> [Work item] The entries below are to be written out exactly, with no images included.

++++++++++++++++++++

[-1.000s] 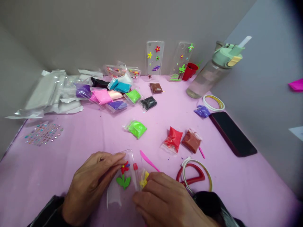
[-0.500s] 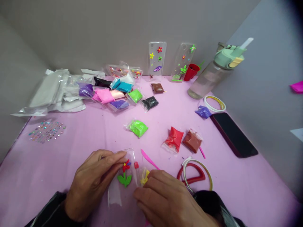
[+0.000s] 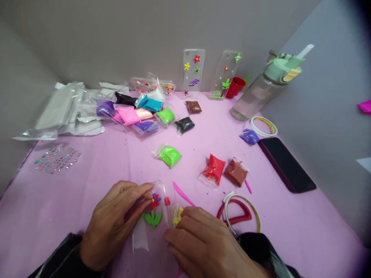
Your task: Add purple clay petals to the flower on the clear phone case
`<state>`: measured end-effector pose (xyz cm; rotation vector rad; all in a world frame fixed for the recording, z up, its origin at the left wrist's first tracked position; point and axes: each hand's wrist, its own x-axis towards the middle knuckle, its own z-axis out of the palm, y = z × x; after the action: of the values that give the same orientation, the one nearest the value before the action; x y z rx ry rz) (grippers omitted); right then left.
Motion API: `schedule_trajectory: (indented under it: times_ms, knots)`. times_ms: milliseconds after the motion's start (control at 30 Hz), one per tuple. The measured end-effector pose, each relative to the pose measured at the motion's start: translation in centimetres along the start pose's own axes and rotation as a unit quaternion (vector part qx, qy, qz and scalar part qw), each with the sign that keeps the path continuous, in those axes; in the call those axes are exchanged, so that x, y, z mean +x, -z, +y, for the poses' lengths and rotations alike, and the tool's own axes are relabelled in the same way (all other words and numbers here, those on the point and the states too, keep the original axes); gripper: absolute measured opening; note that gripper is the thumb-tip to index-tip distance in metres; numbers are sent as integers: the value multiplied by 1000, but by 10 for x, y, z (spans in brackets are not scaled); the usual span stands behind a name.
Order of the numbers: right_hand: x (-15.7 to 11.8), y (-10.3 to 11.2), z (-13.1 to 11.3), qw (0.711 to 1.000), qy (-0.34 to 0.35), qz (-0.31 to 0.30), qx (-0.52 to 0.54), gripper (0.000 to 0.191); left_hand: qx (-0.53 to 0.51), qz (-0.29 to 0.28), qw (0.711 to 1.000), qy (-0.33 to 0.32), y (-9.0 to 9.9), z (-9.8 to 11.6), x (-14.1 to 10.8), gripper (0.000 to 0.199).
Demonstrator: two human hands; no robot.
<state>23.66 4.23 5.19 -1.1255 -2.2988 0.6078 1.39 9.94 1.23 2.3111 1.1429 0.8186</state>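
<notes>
My left hand (image 3: 113,226) holds a clear phone case (image 3: 161,192) by its edge, with the fingertips beside a clay flower (image 3: 155,200). The flower has red and blue petals above green clay leaves (image 3: 152,219) and sits on the case. My right hand (image 3: 203,243) lies at the case's lower right, its fingertips against the case. Nearest to them is a bit of yellow clay (image 3: 177,215) in clear wrap. Whether those fingers grip the case or the wrap is hidden. A pink plastic clay spatula (image 3: 183,194) lies just above my right hand.
Bags of coloured clay lie across the pink tablecloth (image 3: 87,177), including green (image 3: 169,156), red (image 3: 213,170) and brown (image 3: 235,172). A red cutter shape (image 3: 237,211) lies to the right. Further back are decorated phone cases (image 3: 193,69), a water bottle (image 3: 257,92) and a dark phone (image 3: 286,164).
My left fingertips sit slightly closer to the clay flower, and the case has shifted a little. My right hand has barely moved. The whole view has drifted slightly.
</notes>
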Motion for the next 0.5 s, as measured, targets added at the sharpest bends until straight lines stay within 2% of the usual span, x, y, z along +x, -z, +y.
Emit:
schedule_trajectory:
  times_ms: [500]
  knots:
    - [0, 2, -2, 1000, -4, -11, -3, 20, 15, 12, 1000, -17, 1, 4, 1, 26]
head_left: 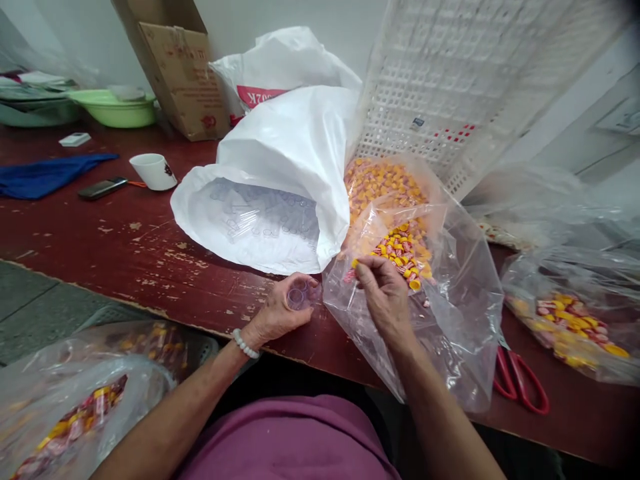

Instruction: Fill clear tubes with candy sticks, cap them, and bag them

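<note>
My left hand (pixel 280 308), with a bead bracelet at the wrist, is closed around several clear plastic tubes (pixel 299 295), their round ends facing up. My right hand (pixel 385 290) pinches a small yellow cap (pixel 355 263) with a pinkish part below it. It is over the mouth of a clear plastic bag (pixel 460 333) full of yellow caps with red-and-white pieces (pixel 400 250). Left of that bag, a white sack (pixel 295 140) lies with its mouth toward me, and more clear tubes (pixel 270 213) show inside.
Red-handled scissors (pixel 520 380) and another bag of capped pieces (pixel 575 327) lie at right. A white plastic crate (pixel 440 87) leans behind. A mug (pixel 153 171), phone (pixel 103 189), blue cloth (pixel 50 175), green basin (pixel 117 110) and cardboard box (pixel 185 80) stand left. A filled bag (pixel 85 407) is lower left.
</note>
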`<state>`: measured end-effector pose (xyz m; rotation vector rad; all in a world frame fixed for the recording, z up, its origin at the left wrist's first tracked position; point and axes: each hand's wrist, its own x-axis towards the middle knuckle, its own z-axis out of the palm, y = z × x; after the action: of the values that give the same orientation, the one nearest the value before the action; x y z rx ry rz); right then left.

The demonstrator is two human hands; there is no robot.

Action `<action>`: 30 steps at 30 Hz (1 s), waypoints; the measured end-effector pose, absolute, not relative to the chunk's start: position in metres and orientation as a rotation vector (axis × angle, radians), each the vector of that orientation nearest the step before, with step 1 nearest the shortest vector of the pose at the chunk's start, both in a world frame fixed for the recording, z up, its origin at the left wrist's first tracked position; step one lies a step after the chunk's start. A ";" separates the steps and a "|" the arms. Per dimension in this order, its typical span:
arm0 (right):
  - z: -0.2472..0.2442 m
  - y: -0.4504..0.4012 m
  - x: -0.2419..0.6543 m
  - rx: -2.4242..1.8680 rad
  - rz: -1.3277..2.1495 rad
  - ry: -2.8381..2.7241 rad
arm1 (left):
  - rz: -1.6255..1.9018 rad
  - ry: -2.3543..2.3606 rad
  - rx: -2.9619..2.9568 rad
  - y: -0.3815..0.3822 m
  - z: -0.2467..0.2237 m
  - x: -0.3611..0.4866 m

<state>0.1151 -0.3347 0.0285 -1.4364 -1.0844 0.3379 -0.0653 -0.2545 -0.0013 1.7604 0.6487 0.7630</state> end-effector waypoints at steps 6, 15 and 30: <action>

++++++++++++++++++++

> [Expected answer]
[-1.000s] 
[-0.500s] 
[+0.000s] 
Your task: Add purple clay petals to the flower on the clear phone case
`<state>`: measured end-effector pose (xyz cm; rotation vector rad; all in a world frame fixed for the recording, z up, its origin at the left wrist's first tracked position; point and axes: each hand's wrist, its own x-axis towards the middle knuckle, its own z-axis out of the palm, y = z × x; after the action: of the values that give the same orientation, the one nearest the value before the action; x y z rx ry rz) (grippers omitted); right then left.
Motion API: `schedule_trajectory: (indented under it: times_ms, knots)`. times_ms: milliseconds after the motion's start (control at 30 Hz), one per tuple. The measured end-effector pose, each relative to the pose measured at the motion's start: translation in centimetres along the start pose's own axes and rotation as a unit quaternion (vector part qx, qy, qz and scalar part qw), each with the sign that keeps the path continuous, in those axes; in the call those axes are exchanged, so that x, y, z mean +x, -z, +y, for the poses' lengths and rotations alike, and the tool's own axes are relabelled in the same way (all other words and numbers here, those on the point and the states too, keep the original axes); gripper: absolute measured opening; note that gripper is the thumb-tip to index-tip distance in metres; numbers are sent as integers: the value multiplied by 1000, but by 10 for x, y, z (spans in brackets are not scaled); the usual span stands behind a name.
Order of the numbers: right_hand: x (-15.7 to 11.8), y (-10.3 to 11.2), z (-13.1 to 11.3), qw (0.711 to 1.000), qy (-0.34 to 0.35), qz (-0.31 to 0.30), qx (-0.52 to 0.54), gripper (0.000 to 0.191); left_hand: qx (-0.53 to 0.51), qz (-0.29 to 0.28), qw (0.711 to 1.000), qy (-0.33 to 0.32), y (-9.0 to 9.9), z (-9.8 to 11.6), x (-14.1 to 10.8), gripper (0.000 to 0.199).
Demonstrator: two human hands; no robot.
<state>23.66 4.23 5.19 -1.1255 -2.2988 0.6078 1.39 9.94 1.23 2.3111 1.1429 0.8186</state>
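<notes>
My left hand (image 3: 113,226) holds a clear phone case (image 3: 161,192) by its edge, with the fingertips beside a clay flower (image 3: 155,200). The flower has red and blue petals above green clay leaves (image 3: 152,219) and sits on the case. My right hand (image 3: 203,243) lies at the case's lower right, its fingertips against the case. Nearest to them is a bit of yellow clay (image 3: 177,215) in clear wrap. Whether those fingers grip the case or the wrap is hidden. A pink plastic clay spatula (image 3: 183,194) lies just above my right hand.
Bags of coloured clay lie across the pink tablecloth (image 3: 87,177), including green (image 3: 169,156), red (image 3: 213,170) and brown (image 3: 235,172). A red cutter shape (image 3: 237,211) lies to the right. Further back are decorated phone cases (image 3: 193,69), a water bottle (image 3: 257,92) and a dark phone (image 3: 286,164).
My left fingertips sit slightly closer to the clay flower, and the case has shifted a little. My right hand has barely moved. The whole view has drifted slightly.
</notes>
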Motion for the next 0.5 s, as measured, targets added at the sharpest bends until straight lines stay within 2% of the usual span, x, y, z along +x, -z, +y.
Emit:
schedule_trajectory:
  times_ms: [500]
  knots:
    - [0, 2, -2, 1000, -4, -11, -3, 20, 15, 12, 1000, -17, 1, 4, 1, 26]
head_left: 

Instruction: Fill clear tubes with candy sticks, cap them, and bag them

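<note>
My left hand (pixel 280 308), with a bead bracelet at the wrist, is closed around several clear plastic tubes (pixel 299 295), their round ends facing up. My right hand (pixel 385 290) pinches a small yellow cap (pixel 355 263) with a pinkish part below it. It is over the mouth of a clear plastic bag (pixel 460 333) full of yellow caps with red-and-white pieces (pixel 400 250). Left of that bag, a white sack (pixel 295 140) lies with its mouth toward me, and more clear tubes (pixel 270 213) show inside.
Red-handled scissors (pixel 520 380) and another bag of capped pieces (pixel 575 327) lie at right. A white plastic crate (pixel 440 87) leans behind. A mug (pixel 153 171), phone (pixel 103 189), blue cloth (pixel 50 175), green basin (pixel 117 110) and cardboard box (pixel 185 80) stand left. A filled bag (pixel 85 407) is lower left.
</note>
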`<state>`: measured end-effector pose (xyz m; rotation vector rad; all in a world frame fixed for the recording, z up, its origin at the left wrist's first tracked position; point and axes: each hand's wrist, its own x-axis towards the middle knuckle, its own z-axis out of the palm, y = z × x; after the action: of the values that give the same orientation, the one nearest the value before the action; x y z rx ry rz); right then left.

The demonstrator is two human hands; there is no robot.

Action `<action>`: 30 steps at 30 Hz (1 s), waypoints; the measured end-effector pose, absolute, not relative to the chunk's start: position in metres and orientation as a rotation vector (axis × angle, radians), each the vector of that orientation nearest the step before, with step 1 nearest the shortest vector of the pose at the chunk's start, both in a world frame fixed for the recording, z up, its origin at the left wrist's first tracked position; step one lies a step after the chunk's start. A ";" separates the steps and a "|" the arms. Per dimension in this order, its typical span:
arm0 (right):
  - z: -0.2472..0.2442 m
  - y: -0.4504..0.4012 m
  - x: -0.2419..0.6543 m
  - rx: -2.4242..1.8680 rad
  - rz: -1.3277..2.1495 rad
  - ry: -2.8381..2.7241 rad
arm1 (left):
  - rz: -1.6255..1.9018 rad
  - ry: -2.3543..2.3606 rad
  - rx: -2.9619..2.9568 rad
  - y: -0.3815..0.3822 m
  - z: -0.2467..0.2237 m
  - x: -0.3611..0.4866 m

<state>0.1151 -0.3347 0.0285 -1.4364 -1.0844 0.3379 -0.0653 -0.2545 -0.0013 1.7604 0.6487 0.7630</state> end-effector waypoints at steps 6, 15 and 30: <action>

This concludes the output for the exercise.